BA526のIN端子に、無事プリアンプからの音声が印加されるようにはなりましたが、まだスピーカーから音声は出てきません。プリアンプの電源未印加も問題の一つではありましたが、まだ原因の追究が必要です。では、逆にOUT端子からの出力を確認すると、Vccに電源は印加されていますが、出力は出ていません。以前の修理事例と同じくこのBA526のオペアンプが故障しているのが、音声が出ていない理由と判明しました。
早速、手持ちのBA526に交換を行います。
無事再生ができるようになりましたが、電源OFFからの起動時に”ブオン”というノイズが出ています。電源OFF時から時定数を持つということは、電源系のコンデンサーも一式交換が必要のようですが、修理費用も嵩みましたので、詳しい原因解析は行わず、このままでのご使用となりました。
次にですが、カード再生中とリピート再生中のみ点灯するはずのLEDが点灯しっぱなしです。通常は、電源OFFボタンを押すと消灯するのですが、乾電池やACアダプターをつなげると直ぐ点灯してしまいます。カード再生はできているのですが、これでは電流を消費してしまうので、この原因も追究します。
パネルにあるLEDは、二つのトランジスタで駆動されております。Q208の旧三菱製 2SC2603が、直接LEDをドライブするトランジスタでその電流は、Q212の2SB739で供給されております。調べてみると、Q212の2SB739が壊れておりました。
PNP型なので、PN接合のダイオードとして見えているのかと思いますが、そもそもトランジスタではなくなっています。この2SB739は、以前の修理事例でも割れていたりするので、信頼性的に弱い部品なのかもしれませんね。早速手持ちの2SB739に交換を行い、無事再生中のみの点灯と電源OFF時の消灯を確認できました。

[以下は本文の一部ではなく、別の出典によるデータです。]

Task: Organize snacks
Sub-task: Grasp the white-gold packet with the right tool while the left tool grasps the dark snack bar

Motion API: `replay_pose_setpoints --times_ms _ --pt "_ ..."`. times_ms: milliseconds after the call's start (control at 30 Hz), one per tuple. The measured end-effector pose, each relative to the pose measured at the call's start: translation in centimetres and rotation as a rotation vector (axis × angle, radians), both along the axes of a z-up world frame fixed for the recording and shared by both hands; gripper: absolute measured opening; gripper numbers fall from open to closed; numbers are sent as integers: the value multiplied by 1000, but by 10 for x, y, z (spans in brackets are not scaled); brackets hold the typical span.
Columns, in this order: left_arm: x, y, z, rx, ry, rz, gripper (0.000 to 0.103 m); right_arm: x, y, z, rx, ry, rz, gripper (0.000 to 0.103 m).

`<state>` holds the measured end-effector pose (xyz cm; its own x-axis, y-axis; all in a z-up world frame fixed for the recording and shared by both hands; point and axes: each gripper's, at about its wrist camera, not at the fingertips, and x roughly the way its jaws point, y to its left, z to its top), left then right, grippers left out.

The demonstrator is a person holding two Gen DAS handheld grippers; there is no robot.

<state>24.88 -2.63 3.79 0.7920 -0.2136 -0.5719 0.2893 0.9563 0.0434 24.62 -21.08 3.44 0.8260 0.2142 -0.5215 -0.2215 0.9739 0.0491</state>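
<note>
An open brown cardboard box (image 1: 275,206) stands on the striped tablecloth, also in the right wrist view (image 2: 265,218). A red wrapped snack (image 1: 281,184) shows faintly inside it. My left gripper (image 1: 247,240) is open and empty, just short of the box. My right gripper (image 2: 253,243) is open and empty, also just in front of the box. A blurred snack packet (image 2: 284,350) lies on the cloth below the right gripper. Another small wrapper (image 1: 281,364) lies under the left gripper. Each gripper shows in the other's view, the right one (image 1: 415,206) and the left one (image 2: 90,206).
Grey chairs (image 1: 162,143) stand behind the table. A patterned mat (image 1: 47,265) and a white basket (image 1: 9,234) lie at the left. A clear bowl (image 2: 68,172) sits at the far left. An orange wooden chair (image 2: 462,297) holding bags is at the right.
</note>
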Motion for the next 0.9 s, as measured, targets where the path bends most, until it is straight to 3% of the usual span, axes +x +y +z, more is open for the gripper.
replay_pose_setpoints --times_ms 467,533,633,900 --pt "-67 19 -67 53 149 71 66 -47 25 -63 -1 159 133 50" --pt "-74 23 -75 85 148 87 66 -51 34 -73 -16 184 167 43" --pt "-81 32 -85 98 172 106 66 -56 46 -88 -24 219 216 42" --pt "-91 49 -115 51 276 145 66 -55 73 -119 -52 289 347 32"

最後に、ゴム系部品も劣化しておりましたので、総交換を行い再生確認できました。※ただし、電源OFF時からの起動雑音は、解析見送りとなります。
今回もCP-700も電子回路系の故障でしたが、回路解析により無事原因も特定一安心です。
しっかり動くようになり感動しております。
遠い青森まで行かずとも、こんなにあっという間に治していたくことができるなんて、本当にありがとうございました❗
動かなくなってから、長い間 処分するにはもったいなくてどうしたものかと思いながらずっと保管しておりました。
この度、おもちゃ病院に相談させてもらったところ、すっかりなおしてもらうことができ、本当にうれしく思っています。
慣れないスマホでのやりとりで、ドキドキしましたが、大変わかりやすく丁寧な説明と速やかな対応を頂き、すっかり安心してお願いすることができました。
とても難しい技術のいる修理で、大変な作業だったことと思いますが、本当に感謝の気持ちで一杯です。